Aim of the exercise:
Copy out exactly the lines from the first line of the material below through the line containing "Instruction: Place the", and nothing beyond them.
*** Begin section ***
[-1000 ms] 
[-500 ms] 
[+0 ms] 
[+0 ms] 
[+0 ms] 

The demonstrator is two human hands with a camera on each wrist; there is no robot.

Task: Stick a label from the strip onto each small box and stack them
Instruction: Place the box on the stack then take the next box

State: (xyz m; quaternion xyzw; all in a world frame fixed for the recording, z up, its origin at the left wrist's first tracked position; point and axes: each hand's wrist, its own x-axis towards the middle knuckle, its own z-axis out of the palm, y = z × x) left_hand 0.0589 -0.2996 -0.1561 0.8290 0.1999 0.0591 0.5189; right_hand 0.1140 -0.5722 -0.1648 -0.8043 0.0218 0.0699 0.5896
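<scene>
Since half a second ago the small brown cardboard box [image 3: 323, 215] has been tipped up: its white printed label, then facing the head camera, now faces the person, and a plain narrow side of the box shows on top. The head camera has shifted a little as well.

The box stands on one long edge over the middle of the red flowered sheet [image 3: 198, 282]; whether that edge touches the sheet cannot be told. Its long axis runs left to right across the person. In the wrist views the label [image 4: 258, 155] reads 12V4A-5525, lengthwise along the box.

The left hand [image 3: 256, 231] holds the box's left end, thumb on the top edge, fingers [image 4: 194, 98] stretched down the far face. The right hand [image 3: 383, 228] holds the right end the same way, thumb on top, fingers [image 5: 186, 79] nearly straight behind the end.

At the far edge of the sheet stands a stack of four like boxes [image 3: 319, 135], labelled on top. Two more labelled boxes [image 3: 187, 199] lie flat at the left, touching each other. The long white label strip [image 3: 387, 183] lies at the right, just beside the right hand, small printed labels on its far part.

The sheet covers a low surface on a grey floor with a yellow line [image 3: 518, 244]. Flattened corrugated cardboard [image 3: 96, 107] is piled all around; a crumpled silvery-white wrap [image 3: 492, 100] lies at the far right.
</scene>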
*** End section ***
Result for this task:
[-1000 ms] 
[-500 ms] 
[+0 ms] 
[+0 ms] 
[+0 ms] 

The demonstrator is two human hands with a camera on each wrist; there is no robot.

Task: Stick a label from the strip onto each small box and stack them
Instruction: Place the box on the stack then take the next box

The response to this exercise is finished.